Com base nestas descobertas, Andreas Kardamakis e Giovanni Usseglio contribuíram com um capítulo para o novo Evolução dos Sistemas Nervosos série (Elsevier, 2025), editada por JH Kass. O seu trabalho amplia a perspectiva evolutiva, comparando sistemas visuais subcorticais entre espécies.

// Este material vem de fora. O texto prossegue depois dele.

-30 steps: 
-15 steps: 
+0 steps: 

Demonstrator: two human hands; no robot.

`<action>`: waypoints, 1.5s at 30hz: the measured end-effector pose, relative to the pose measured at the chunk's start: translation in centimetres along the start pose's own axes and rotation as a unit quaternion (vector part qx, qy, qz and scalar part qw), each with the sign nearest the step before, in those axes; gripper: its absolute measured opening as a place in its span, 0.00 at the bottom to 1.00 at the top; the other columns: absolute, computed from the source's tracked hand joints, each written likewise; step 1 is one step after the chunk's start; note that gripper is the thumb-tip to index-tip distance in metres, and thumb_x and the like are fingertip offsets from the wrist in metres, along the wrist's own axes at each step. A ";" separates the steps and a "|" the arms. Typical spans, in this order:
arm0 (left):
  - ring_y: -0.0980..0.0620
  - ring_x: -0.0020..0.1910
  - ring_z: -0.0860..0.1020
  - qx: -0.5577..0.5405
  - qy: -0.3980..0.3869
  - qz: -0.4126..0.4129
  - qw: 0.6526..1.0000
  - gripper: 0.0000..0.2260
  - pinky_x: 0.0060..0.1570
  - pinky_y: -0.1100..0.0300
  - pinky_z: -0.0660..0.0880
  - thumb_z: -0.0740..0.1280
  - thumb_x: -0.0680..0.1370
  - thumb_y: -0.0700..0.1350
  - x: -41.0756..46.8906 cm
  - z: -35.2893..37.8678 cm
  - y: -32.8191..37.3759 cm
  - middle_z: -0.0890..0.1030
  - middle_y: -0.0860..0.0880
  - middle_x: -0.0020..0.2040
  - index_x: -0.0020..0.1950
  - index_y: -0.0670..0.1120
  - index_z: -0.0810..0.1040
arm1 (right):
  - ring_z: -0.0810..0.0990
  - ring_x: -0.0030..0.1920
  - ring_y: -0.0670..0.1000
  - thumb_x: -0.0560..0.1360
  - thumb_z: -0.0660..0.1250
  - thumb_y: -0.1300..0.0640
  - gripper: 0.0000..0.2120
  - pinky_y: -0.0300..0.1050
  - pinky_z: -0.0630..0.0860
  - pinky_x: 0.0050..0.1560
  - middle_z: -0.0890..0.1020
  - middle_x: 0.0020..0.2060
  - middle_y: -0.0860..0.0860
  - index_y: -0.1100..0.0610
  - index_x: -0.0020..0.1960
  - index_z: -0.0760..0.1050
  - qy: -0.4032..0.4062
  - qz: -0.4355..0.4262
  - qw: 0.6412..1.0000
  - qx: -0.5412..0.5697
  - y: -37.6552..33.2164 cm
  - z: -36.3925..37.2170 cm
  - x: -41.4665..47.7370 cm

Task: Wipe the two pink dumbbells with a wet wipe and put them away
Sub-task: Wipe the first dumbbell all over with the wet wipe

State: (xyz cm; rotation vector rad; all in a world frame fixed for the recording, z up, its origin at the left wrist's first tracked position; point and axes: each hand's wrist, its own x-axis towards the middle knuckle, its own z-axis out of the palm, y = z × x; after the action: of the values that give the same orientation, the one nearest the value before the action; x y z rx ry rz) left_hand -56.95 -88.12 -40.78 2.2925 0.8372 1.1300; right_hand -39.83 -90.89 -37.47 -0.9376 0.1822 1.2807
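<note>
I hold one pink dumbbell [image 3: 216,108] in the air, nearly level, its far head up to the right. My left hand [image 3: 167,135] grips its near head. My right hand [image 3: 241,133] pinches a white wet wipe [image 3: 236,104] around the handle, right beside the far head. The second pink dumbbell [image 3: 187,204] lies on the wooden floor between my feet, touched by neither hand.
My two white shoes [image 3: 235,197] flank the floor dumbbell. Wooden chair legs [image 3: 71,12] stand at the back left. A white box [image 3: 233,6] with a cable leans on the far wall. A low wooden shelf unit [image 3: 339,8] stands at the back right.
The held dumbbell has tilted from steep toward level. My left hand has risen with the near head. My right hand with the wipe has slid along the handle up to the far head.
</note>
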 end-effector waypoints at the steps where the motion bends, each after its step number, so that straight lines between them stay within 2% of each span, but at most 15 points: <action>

Eles mostram que estruturas análogas ao colículo superior – encontradas em peixes, anfíbios, répteis, aves e mamíferos – compartilham um propósito comum: fundir informações sensoriais e motoras para orientar o olhar e a atenção.

Esta antiga organização cerebral, conservada durante mais de 500 milhões de anos, tornou-se a base sobre a qual o córtex mais tarde desenvolveu as suas funções cognitivas superiores. “A evolução não substituiu estes sistemas antigos; ela se baseou neles”, explica Kardamakis. “Ainda contamos com o mesmo hardware básico para decidir onde procurar e o que ignorar”.

Este trabalho foi apoiado pela Agência Estatal de Pesquisa da Espanha (Ministério Espanhol de Ciência, Inovação e Universidades), pelo Programa Severo Ochoa para Centros de Excelência, pela Generalitat Valenciana através do programa CIDEGENT, pelo Conselho Sueco de Pesquisa, pela Fundação Sueca do Cérebro e pela Fundação Olle Engkvist.